Giant Asteroid Is Headed Near Earth, NASA Says

(FreedomBeacon.com)- A massive asteroid, 460 to 1,050 feet in circumference, will pass Earth in 2023. The cruise ship-sized space rock will approach Earth at its closest point since records have been kept on October 17 at 0:30 a.m.

Here, “close” still refers to hundreds of thousands of miles away in the universe, so we’re only talking about a relatively large distance. Asteroid 1998 HH49 is anticipated to pass our planet by a distance of 730,000 miles, which is roughly three times the distance between the Earth and the moon.
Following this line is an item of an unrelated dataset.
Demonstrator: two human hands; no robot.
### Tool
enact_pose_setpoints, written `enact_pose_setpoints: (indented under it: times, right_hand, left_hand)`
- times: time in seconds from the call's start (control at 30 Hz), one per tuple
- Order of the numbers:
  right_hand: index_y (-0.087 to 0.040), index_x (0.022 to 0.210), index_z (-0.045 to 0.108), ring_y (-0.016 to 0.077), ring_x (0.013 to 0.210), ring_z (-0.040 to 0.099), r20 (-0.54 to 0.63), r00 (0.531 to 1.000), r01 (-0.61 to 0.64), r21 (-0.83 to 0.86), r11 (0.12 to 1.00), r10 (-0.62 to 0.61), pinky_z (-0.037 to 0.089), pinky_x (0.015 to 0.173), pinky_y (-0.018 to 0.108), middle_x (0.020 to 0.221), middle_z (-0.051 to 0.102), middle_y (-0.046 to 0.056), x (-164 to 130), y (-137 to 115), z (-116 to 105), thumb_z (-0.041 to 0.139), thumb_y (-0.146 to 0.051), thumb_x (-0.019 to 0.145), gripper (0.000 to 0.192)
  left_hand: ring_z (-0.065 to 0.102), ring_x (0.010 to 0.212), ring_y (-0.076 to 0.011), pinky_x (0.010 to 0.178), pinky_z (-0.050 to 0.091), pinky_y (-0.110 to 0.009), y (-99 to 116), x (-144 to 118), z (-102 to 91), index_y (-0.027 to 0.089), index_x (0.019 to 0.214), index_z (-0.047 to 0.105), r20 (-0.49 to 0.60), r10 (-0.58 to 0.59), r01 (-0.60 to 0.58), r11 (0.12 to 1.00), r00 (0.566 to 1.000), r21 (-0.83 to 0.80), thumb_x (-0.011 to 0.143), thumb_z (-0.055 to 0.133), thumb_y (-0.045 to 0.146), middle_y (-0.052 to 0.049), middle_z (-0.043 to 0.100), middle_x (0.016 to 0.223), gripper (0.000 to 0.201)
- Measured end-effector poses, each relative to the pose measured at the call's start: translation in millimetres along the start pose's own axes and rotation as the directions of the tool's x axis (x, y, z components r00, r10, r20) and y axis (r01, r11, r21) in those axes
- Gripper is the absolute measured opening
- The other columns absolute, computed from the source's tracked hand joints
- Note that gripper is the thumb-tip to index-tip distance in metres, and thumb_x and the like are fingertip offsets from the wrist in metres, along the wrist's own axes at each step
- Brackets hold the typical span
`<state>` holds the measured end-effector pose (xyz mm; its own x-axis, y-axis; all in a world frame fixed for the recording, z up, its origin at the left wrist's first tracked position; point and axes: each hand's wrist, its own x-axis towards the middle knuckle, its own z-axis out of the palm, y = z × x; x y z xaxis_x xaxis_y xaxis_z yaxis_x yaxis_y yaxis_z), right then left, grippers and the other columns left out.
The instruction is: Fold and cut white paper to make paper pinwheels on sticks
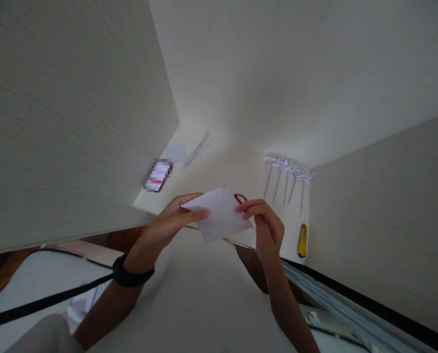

According to NASA’s calculations, the asteroid will not come as close to Earth again until the year 2163, when it will pass within about 400,000 miles.

Despite being more than 40,000,000 miles away, asteroid 1998 HH49 last came close to Earth in 2021. The following two times it is anticipated to approach Earth are in 2025 and 2027, but this time it will still be a few tens of millions of miles away.

The director of the U.K.’s Spaceguard Center observatory, Jay Tate, previously stated that asteroids are “bits of a planet that didn’t happen” that orbit the sun between Mars and Jupiter in the main asteroid belt. Asteroids can cross over the orbits of planets because of their small size, which makes them easily disrupted.

To put it another way, the gravitational pull of other planets may cause them to drag asteroids into the inner solar system and into close proximity to Earth, which may cause their orbit to be disturbed. These asteroids are referred to as Near-Earth Objects  (NEOs).

The term “potentially hazardous” describes asteroids over 460 feet in diameter and pass within 4.6 million miles of the Earth’s orbit. 1998 HH49 falls into this category.

These asteroids are not presently a threat, despite this classification.

Scientists now believe that the largest asteroid ever to strike Earth, which slammed into the planet about 2 billion years ago, may have been even more massive. Researchers recently calculated that the epic impactor may have been about twice as wide as the asteroid that wiped out the nonavian dinosaurs based on the size of the Vredefort crater, the enormous impact scar left by the gigantic space rock in what is now South Africa.